It’s doubtful if there will ever be another Don with a Scottish Cup fairytale as magical as Derek McKay’s.
Macduff loon Derek made just 19 appearances and scored only four goals during his brief Pittodrie career.
But what four goals!
Derek, who died in 2008 aged just 59, earned the nickname Cup-tie McKay, because all his goals were scored during the club’s glory run to lift the Scottish Cup in 1970.
Signed from Dundee at the start of the 1969-70 season, he netted the only goal in their quarter-final win away to Falkirk.
Derek did it again as they overcame Kilmarnock 1-0 in the semis at the now long demolished Muirton Park, Perth.
The perfect end to his fairytale came when he also netted a double as the Dons beat Celtic 3-1 in the final at Hampden.
Joe Harper was Aberdeen’s other scorer that day. He’s delighted Derek will never be forgotten by the Red Army for his contribution to their triumph in 1970.
“Derek was one of my best pals as well as a team-mate,” said Joe, who went on to become the club’s record scorer and now writes a weekly column for the Evening Express.

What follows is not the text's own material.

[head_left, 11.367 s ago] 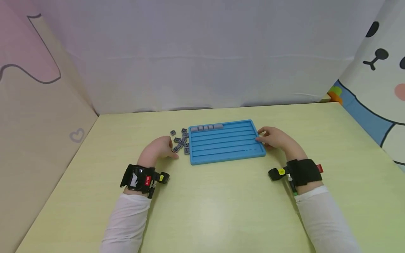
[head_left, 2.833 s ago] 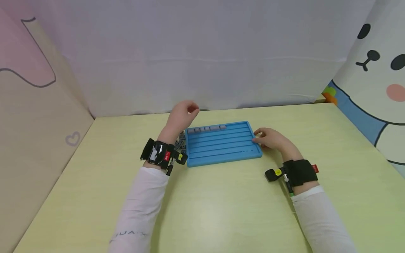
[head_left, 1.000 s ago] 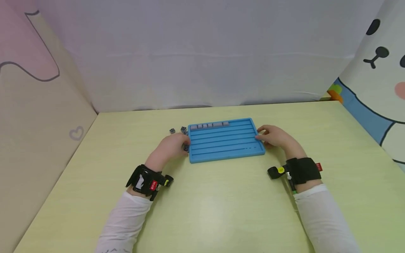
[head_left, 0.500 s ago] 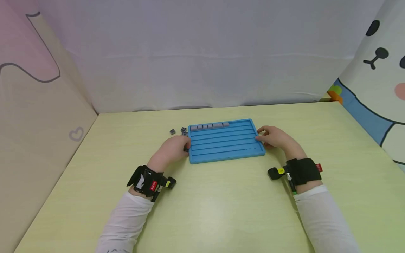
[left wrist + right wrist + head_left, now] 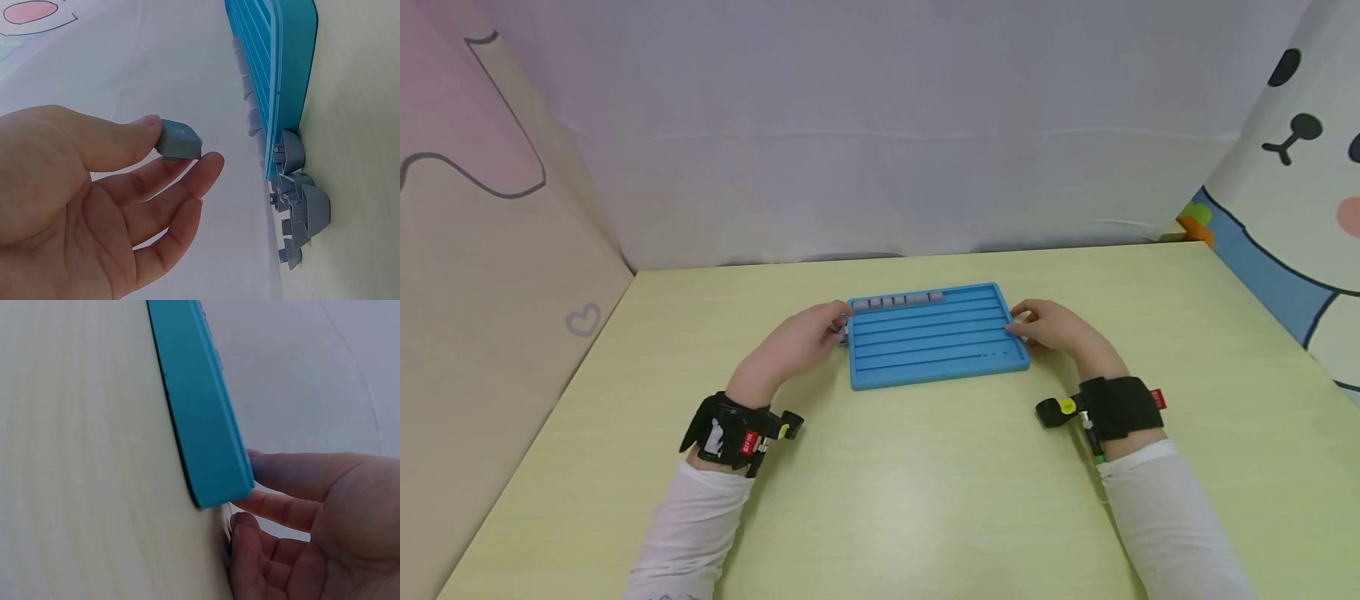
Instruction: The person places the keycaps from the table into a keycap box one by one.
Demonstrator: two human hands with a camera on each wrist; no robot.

“I joined Aberdeen from Morton on the same day Derek arrived from Dundee.
“We hit it off instantly. We shared a flat and a caravan in Aberdeen and had a great time in what were our bachelor days.
“Neither of us could drive so we used to get the bus down to training every day. We got lost a wee bit on the way home sometimes, but we always had great fun.”
While Joe became an instant hit at Pittodrie, Derek found it hard to make the breakthrough into manager Eddie Turnbull’s team.
He only featured in the game at Falkirk because the Dons squad had been hit by a flu bug.
Turnbull asked the SFA to cancel the match but when they said no he turned to Derek, who was the leading scorer in their reserve side with 15 goals in 14 games.
Derek, who emigrated to Australia after leaving the Dons, returned to Aberdeen in 2005 for a reunion of the 1970 cup winning team.
He spoke to the Evening Express then and agreed if the flu bug hadn’t swept through the club he would never have played in that cup campaign.
Derek said: “I was so far out of the picture I was already making plans to move on again that summer.
“I was delighted when Eddie took me aside and said I would play at Falkirk.
“I played fairly well and managed to score the only goal, so that persuaded him to keep me in for the semi-final as well.”
Derek was always confident he could do well at Muirton, which was the home of St Johnstone before they moved to McDiarmid Park.
“Muirton had the biggest playing area in the whole of Scotland, which suited me to a tee,” said Derek.
“I always found plenty of space and it was great to get the only goal again.”
Aberdeen’s celebrations had to be curtailed because of a riot between the two sets of fans at the final whistle.
Derek said: “The bottles and cans were flying everywhere.
“It failed to dampen our celebrations, though.
“The game was pretty dire, but we scrambled through and that was all that mattered.”
Turnbull, not surprisingly, kept Derek in the team for the final.
His double in that sealed a famous win and ensured Derek is still remembered fondly by the Dons fans nine years after his untimely death, from a heart attack while on holiday in Thailand with his family.
Derek’s hopes of building on his cup heroics in 1970 were wrecked when he asked Turnbull for a pay rise.
Derek said: “Eddie told me I wasn’t going to get any more money and that he would sit me in the stand to teach me a lesson.
“He did, until my contract ran out.
“That was the end of my Aberdeen career.”
Derek then had spells with Crystal Palace and Barrow before playing in Hong Kong, South Africa and Australia, where he eventually settled.
He became a window cleaner and also worked as a hospital porter.
Derek survived serious injuries suffered when he was involved in a car accident near Perth in 2003 and always kept in contact with Joe.
The former King of the Beach End was devastated when Derek died. He tried to pay his respects at Derek’s grave during a visit to Australia earlier this year but couldn’t find it.
Joe said: “The graveyard where he was laid to rest is huge and there was no one there able to tell us where the grave was.
“It was upsetting because I still think about Derek a lot.”